REQUIREMENT: Among the lines listed below, count those that include the string "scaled", and state only the count.

DATA:
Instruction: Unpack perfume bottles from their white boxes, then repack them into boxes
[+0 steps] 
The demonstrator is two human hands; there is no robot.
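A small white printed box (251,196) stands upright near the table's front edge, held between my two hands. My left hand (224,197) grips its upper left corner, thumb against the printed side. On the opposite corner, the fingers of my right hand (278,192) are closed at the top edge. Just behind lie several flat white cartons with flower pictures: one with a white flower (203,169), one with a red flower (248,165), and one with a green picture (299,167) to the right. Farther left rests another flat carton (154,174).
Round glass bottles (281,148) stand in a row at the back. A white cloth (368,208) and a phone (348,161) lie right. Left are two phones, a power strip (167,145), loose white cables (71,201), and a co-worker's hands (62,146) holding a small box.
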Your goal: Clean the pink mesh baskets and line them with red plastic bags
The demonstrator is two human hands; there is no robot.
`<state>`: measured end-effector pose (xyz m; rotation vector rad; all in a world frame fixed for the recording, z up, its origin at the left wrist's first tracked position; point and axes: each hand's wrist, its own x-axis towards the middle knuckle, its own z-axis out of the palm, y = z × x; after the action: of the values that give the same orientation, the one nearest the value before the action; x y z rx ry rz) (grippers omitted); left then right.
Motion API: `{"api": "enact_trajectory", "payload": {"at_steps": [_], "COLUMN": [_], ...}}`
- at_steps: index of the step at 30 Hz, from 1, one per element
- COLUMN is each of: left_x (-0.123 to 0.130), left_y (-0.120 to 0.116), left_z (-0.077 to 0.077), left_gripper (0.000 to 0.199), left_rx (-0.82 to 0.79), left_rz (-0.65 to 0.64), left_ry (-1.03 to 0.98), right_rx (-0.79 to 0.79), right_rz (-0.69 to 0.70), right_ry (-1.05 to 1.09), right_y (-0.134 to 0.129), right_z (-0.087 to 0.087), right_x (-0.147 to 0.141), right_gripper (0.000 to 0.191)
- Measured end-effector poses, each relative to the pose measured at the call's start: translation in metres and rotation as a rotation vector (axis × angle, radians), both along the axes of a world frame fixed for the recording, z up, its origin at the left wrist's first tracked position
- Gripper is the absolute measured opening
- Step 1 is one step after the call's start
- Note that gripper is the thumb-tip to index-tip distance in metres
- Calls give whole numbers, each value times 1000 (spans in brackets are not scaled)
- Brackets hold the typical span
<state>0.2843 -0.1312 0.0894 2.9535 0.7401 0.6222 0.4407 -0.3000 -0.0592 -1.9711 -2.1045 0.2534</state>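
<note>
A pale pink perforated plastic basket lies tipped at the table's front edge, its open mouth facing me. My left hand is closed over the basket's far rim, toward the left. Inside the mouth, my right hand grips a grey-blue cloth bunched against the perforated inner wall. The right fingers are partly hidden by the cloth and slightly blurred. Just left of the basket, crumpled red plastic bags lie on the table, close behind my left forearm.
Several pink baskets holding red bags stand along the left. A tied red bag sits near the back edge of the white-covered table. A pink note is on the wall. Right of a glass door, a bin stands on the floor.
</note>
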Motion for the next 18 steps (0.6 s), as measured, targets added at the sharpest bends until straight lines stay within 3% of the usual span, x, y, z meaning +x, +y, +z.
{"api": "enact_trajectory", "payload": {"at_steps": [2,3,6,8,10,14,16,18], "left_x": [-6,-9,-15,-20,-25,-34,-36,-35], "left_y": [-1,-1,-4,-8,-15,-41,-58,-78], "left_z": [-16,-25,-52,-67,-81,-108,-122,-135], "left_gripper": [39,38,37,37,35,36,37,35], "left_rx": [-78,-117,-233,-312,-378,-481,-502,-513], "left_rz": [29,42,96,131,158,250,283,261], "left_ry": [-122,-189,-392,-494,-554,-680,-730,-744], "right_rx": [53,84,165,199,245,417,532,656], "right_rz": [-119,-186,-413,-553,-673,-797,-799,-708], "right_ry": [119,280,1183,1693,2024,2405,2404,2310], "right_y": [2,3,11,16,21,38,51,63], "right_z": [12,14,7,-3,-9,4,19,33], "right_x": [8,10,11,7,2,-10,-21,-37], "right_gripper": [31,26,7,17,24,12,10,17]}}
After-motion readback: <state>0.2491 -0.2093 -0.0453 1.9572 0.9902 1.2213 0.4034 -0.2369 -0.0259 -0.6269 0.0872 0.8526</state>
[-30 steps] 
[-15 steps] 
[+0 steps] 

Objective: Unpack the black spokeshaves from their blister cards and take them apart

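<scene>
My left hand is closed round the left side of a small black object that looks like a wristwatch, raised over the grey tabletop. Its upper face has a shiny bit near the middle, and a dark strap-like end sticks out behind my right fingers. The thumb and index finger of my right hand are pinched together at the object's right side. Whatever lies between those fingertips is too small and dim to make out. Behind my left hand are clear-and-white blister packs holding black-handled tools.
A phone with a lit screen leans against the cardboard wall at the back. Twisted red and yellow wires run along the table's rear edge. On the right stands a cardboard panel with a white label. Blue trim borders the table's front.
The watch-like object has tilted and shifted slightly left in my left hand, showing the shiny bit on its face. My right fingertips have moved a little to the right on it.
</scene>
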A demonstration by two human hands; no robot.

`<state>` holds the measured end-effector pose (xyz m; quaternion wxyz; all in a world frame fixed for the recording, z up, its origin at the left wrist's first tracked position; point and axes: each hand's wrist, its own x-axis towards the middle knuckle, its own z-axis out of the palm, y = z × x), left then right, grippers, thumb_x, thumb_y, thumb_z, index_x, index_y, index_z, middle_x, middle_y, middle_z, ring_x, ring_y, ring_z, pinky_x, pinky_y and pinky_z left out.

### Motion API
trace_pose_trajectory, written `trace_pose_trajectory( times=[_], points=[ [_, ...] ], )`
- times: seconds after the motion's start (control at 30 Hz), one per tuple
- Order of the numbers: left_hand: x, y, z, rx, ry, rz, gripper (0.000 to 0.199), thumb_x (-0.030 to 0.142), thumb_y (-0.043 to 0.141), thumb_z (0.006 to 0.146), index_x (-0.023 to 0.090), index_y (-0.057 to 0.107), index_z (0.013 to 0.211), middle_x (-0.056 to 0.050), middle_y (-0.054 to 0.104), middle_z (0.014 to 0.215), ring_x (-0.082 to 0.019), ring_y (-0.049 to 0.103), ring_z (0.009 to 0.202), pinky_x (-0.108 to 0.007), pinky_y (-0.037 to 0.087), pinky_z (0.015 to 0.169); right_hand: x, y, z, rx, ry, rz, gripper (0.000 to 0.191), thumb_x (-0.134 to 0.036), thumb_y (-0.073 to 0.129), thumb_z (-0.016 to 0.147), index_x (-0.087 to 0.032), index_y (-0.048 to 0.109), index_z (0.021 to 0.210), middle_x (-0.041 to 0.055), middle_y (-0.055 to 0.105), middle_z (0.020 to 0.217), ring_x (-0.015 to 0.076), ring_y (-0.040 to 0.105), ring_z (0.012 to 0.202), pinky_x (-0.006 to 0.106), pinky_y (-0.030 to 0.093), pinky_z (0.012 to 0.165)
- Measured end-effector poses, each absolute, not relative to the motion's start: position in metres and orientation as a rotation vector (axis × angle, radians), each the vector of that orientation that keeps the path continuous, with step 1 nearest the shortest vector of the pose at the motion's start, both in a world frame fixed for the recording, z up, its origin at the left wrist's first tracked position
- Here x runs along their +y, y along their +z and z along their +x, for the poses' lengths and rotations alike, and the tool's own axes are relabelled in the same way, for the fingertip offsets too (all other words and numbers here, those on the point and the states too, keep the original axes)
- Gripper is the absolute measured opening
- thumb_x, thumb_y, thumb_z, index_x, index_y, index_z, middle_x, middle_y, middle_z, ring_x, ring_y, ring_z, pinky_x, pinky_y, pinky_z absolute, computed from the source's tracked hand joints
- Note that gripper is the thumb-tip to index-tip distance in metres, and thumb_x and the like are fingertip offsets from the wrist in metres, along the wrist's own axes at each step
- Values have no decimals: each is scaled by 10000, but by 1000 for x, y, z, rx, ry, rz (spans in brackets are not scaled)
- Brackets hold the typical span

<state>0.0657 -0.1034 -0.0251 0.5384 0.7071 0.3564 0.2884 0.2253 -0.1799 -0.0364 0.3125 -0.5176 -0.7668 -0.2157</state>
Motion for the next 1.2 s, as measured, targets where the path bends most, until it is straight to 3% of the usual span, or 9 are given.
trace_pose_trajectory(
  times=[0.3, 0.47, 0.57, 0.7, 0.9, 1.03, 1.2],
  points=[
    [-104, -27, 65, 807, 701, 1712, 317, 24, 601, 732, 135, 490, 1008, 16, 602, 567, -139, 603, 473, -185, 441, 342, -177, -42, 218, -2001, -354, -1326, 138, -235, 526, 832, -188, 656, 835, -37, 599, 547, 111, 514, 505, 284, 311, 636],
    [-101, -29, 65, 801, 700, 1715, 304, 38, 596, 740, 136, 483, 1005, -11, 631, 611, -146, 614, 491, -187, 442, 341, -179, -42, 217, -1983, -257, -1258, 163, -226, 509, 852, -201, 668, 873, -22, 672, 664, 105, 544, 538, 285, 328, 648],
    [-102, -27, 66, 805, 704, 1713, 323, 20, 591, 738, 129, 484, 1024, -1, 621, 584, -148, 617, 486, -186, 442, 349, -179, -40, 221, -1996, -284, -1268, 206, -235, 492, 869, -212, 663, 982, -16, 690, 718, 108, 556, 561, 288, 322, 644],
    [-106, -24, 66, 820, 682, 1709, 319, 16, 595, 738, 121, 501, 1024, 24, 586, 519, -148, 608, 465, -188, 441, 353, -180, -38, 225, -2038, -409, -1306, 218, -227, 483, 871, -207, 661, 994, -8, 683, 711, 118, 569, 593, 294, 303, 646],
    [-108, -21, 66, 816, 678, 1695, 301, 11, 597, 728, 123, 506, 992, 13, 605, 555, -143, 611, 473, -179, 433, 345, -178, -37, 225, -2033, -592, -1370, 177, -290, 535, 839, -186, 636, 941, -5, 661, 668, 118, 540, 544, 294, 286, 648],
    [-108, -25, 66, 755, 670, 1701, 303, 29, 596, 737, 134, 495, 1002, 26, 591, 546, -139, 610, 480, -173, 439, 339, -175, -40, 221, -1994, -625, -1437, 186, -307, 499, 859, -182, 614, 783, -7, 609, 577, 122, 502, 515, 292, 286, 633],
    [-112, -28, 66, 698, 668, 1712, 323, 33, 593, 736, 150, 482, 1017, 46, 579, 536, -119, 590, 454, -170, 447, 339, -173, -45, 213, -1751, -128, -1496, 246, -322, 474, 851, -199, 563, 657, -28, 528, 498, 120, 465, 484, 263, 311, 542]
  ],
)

YOUR RESPONSE: 2